Chakshu Roy, Head of Outreach, PRS Legislative Research 

  • The bill is making changes to a law that was made in the 1970s which is called as Foreign Contribution Regulation Act (FCRA). The original law was putting limitations on certain types of individuals and entities who could accept foreign contribution, for example’ when the law was originally made people who were contesting election could not accept foreign contribution for the election expenses, it also included members of legislature, newspaper editors, owners of newspaper, leaders of political parties, etc. 
  • Then there was a big amendment to the law which took place in 2006 that added a couple of things and one of those things was that under the 1976 law who accept foreign donation or foreign contribution he/she has to register under the law and the 2006 amendment said that the registration will have to be renewed in every 6 months. It also added a few more categories of people who were prohibited from receiving foreign hospitality.
  • In the context of public servants, now the government in the legitimate course of its businesses also establishes trusts and societies where a senior public official in his official capacity might be represented as a member of the society or a member of the trust.
  • So, that is also the reason is to ensure that compliances are fully met for that the definition of the public servant has been included. Public servants are defined under the Indian Penal Code, so basically anybody who received government remuneration.

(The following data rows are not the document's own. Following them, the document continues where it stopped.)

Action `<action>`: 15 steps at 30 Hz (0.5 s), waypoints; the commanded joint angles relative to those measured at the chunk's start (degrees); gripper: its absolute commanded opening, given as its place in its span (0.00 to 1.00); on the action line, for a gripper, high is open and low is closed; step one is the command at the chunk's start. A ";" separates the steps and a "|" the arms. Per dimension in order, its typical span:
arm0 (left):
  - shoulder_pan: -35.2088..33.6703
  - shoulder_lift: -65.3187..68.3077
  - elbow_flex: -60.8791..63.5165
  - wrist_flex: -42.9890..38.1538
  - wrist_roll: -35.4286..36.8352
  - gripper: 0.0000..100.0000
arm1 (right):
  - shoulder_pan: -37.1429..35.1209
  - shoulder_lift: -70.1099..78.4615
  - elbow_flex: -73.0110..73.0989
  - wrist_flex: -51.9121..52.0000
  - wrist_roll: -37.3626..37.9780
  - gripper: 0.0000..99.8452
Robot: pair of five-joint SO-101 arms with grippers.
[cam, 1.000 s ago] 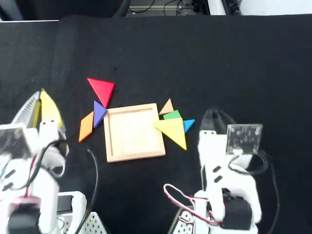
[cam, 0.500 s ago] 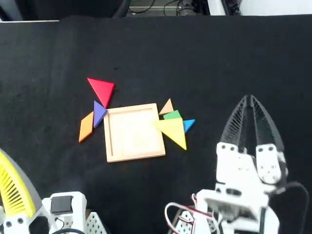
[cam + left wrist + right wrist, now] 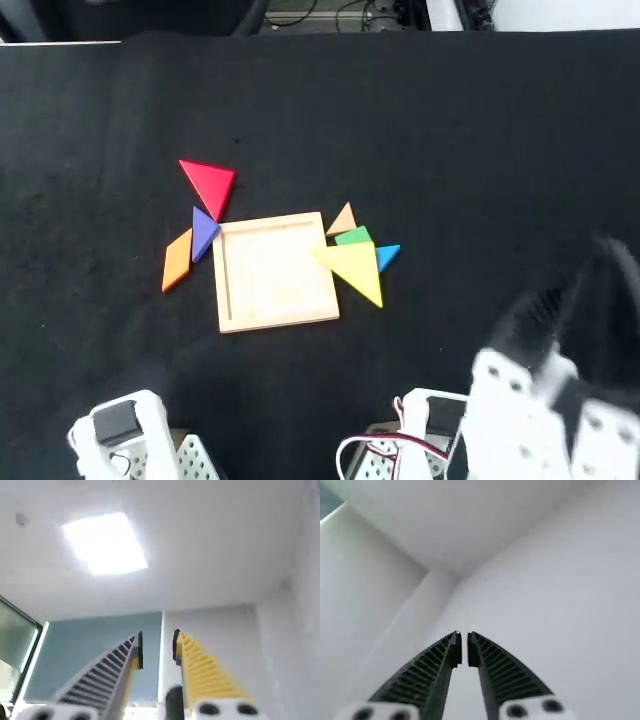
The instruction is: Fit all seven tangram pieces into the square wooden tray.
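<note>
From the high view the tray (image 3: pixel 277 322) lies mid-table on the black cloth (image 3: pixel 470 150), its wooden floor bare. All seven pieces sit outside it.

- The red triangle (image 3: pixel 209 182) is at the tray's 11 o'clock, a little apart.
- The purple triangle (image 3: pixel 203 232) touches the tray's 10 o'clock corner.
- The orange piece (image 3: pixel 176 259) lies just beyond the purple one, at 9 o'clock.
- The tan triangle (image 3: pixel 342 219) sits by the 1 o'clock corner, with the green piece (image 3: pixel 353 237) right against it.
- The yellow triangle (image 3: pixel 356 268) lies at 3 o'clock, one tip over the tray's rim.
- The blue triangle (image 3: pixel 387 256) pokes out past the yellow one, farther toward 3 o'clock.

My right arm (image 3: pixel 540 420) stands at the tray's 4 o'clock, well apart from every piece. Its black fingers look blurred there and are raised off the table. In its wrist view the right gripper (image 3: pixel 464 636) points up at a white ceiling and wall. Its tips are pressed almost together with only a hairline between them, and nothing is pinched.

The left arm's base (image 3: pixel 120 428) sits at the tray's 7 o'clock, near the table edge. The left gripper (image 3: pixel 157 645) also aims upward, toward a ceiling light (image 3: pixel 105 542). Its grey and yellow fingers stand a slim gap apart and hold nothing.

Both grippers face away from the table, so the tray and pieces lie below and behind them.
</note>
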 commanded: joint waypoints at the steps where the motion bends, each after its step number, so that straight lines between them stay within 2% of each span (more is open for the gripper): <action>1: -8.84 0.00 -0.84 -1.93 1.32 0.13 | 0.53 -3.82 0.40 -10.11 0.44 0.14; 7: -19.21 -0.09 -1.54 -2.46 1.32 0.13 | 0.44 -3.91 1.19 -16.70 0.62 0.25; 13: -20.79 -0.09 -5.93 -2.90 1.85 0.13 | 0.53 -3.91 -1.63 -26.64 0.70 0.31; 15: -21.14 0.09 -7.78 -7.21 1.93 0.13 | 0.53 -3.91 -1.80 -28.57 0.35 0.32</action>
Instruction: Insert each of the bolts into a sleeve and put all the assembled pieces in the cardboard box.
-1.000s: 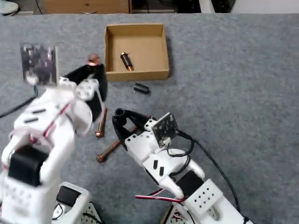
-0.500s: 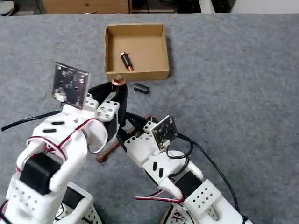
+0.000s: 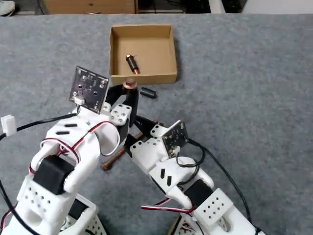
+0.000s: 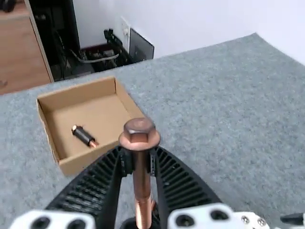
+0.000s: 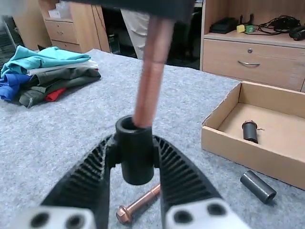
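Note:
My left gripper (image 3: 129, 98) is shut on a copper bolt (image 4: 139, 157), held upright with its hex head (image 3: 129, 84) on top. Right under it, my right gripper (image 5: 136, 162) is shut on a black sleeve (image 5: 137, 155) with the opening facing up. The bolt's shaft (image 5: 151, 71) comes down into the mouth of that sleeve. The cardboard box (image 3: 143, 78) stands just beyond both grippers and holds one assembled piece (image 3: 132, 64). A loose black sleeve (image 3: 147, 92) lies in front of the box. A second copper bolt (image 3: 113, 159) lies on the carpet beside the right arm.
Grey carpet covers the table, with open room to the right (image 3: 244, 88). A pile of folded clothes (image 5: 43, 71) lies at one table edge. Wooden drawers (image 5: 248, 52) stand behind the table.
My left arm has swung right with the bolt, from left of the box to above the right gripper. The bolt's tip now meets the sleeve. The right arm barely moved.

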Tool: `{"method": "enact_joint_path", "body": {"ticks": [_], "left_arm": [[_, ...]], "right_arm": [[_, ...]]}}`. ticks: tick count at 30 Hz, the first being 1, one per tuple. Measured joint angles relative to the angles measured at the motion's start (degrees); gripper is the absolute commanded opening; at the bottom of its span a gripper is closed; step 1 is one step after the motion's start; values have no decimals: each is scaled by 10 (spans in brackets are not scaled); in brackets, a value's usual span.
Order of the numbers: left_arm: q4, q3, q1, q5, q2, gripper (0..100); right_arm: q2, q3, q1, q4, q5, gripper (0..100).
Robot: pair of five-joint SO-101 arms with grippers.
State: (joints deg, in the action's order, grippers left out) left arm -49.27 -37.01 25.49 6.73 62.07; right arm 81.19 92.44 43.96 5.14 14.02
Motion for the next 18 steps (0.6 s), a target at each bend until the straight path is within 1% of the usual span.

K.A. Badrinath, Senior Journalist

  • There are about 49,840 NGOs in the country which can accept foreign contribution. Till now, in the last decade or so, 20,664 NGOs FCRA clearance has been cancelled.
  • In September, 6 organizations whose foreign contribution registration have been cancelled. So, some amount of tightening of the norms seems to have been done and the objectives of these norms will be to bring about more transparency into the working of NGOs to make the people who are running these NGOs more responsible and accountable.
  • NGOs are saying that these norms are very harsh and unacceptable under these conditions.
  • Public Health Foundation of India was allotted foreign currency contribution and recently it was barred and the reason given by the Home Ministry is that it was trying to lobbying for the tobacco lobby to manipulate the environment related restrictions.